*** Opening of DATA PROVIDED ***

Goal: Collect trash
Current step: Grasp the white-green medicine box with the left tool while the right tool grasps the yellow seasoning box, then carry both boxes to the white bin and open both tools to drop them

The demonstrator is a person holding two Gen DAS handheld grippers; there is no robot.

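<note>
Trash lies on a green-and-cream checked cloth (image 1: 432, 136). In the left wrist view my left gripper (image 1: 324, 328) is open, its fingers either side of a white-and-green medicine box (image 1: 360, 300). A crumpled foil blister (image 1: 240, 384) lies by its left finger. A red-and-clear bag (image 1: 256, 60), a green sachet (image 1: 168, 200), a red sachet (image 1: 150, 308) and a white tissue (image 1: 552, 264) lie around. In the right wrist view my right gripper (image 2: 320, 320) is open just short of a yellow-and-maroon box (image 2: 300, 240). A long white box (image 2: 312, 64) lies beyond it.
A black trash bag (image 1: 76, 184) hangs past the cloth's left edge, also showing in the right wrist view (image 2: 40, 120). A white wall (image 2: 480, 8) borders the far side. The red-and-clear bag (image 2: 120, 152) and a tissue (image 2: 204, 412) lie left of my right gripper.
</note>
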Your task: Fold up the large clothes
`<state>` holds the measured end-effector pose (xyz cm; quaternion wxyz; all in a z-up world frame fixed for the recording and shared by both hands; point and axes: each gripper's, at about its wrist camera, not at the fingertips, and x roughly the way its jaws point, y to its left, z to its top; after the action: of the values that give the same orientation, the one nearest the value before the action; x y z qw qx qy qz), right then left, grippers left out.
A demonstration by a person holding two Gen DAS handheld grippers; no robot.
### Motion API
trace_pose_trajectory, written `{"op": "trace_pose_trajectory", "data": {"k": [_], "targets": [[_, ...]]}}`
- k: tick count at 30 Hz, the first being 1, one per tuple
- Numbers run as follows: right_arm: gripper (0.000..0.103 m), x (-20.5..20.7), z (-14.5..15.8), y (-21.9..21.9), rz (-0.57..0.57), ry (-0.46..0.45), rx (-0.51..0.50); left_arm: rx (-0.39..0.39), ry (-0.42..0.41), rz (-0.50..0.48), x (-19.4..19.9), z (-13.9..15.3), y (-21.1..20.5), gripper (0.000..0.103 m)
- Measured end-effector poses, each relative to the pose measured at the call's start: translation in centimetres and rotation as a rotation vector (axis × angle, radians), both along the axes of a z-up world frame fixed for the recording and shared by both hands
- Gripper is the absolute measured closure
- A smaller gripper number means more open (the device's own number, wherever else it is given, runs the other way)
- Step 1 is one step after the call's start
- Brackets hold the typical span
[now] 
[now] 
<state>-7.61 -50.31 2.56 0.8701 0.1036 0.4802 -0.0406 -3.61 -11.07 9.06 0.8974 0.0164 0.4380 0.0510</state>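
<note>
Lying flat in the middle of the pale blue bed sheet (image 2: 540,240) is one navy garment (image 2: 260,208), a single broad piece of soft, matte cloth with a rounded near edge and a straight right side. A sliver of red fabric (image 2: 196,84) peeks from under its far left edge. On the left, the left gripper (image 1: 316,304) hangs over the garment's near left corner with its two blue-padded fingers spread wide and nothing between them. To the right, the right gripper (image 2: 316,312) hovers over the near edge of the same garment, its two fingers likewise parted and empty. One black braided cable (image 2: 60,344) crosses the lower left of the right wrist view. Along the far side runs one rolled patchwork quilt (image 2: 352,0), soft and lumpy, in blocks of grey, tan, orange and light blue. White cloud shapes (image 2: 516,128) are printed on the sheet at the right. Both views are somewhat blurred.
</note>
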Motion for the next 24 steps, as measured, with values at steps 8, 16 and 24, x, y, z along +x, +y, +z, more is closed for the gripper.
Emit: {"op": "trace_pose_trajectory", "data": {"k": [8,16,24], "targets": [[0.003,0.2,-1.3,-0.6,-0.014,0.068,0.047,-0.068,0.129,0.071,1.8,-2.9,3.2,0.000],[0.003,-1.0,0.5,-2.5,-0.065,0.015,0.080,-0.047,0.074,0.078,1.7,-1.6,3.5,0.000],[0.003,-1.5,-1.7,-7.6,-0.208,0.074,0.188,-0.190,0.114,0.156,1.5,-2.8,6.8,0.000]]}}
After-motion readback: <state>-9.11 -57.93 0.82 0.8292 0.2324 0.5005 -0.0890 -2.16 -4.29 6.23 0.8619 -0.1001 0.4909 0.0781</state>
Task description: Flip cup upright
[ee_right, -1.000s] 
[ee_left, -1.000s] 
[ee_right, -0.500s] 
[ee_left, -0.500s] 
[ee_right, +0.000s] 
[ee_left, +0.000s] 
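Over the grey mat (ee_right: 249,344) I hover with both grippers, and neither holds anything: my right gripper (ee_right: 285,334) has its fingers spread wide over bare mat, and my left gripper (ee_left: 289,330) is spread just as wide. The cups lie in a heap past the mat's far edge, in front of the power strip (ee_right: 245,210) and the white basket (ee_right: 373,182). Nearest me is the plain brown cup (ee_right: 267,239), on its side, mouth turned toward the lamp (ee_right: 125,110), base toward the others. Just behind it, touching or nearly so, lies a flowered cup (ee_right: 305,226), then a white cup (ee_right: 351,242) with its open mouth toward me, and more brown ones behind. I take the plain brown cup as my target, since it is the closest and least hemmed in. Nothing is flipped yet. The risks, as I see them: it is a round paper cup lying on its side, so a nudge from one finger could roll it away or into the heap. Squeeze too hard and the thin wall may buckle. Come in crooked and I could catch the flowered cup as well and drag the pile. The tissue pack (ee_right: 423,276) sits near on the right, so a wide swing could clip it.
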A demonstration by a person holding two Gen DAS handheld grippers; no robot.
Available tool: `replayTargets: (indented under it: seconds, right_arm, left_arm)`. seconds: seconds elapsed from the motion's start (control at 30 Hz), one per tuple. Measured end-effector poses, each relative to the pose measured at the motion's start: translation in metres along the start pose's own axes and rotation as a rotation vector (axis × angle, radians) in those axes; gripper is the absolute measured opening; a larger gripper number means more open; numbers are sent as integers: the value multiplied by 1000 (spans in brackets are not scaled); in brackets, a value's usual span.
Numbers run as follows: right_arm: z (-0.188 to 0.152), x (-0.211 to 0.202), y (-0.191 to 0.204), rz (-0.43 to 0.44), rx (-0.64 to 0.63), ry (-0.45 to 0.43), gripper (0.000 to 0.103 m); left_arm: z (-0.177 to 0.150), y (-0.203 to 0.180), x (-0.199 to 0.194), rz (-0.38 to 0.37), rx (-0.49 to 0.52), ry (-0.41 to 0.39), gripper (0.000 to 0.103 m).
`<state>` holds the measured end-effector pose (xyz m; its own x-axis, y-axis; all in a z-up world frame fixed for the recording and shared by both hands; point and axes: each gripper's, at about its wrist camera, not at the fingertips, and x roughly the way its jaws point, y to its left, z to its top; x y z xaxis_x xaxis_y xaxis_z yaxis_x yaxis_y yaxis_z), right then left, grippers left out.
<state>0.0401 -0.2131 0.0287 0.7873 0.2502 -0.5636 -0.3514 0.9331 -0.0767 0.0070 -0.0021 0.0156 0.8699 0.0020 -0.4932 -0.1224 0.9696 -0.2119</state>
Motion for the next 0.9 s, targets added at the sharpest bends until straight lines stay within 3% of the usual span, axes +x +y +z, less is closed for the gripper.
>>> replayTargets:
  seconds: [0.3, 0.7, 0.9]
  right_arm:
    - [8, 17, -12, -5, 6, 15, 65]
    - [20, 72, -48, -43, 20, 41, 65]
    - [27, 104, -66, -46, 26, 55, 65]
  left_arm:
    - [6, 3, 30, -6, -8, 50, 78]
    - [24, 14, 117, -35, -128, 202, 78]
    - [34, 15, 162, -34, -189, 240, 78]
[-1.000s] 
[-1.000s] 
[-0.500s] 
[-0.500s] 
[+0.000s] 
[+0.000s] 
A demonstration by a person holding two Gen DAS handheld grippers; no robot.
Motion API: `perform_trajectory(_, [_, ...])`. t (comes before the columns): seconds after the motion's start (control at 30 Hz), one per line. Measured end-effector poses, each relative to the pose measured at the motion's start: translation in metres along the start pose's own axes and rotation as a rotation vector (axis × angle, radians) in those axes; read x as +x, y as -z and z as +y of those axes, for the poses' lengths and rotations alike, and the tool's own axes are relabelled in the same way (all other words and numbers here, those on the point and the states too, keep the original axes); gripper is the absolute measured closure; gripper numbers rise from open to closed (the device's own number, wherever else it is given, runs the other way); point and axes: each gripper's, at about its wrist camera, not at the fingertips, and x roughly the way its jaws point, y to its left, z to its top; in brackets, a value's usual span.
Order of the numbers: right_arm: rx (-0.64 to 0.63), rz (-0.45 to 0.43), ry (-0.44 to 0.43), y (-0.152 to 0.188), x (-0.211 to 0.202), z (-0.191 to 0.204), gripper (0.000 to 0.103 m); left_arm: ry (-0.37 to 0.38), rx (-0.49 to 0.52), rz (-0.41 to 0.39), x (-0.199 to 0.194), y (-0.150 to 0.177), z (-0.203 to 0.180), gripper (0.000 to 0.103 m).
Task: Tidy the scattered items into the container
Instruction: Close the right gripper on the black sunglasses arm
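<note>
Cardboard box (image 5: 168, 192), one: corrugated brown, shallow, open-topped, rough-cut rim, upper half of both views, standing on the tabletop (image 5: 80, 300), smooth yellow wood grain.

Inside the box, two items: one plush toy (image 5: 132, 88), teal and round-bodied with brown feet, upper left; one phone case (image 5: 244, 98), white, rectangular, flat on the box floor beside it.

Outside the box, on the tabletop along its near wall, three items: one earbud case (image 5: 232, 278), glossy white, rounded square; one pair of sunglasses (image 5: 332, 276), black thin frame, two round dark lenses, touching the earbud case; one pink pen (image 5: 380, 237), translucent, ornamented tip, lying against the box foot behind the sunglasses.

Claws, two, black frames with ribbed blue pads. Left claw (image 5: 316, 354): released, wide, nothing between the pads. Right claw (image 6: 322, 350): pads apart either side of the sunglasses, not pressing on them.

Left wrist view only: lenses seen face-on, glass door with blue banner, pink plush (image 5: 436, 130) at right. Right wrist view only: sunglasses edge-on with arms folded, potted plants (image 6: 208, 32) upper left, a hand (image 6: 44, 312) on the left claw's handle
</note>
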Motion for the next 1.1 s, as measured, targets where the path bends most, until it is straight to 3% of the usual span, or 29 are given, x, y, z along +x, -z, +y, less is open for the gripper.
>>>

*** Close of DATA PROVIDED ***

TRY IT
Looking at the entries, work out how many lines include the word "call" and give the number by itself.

OUTPUT OF THE EXERCISE
2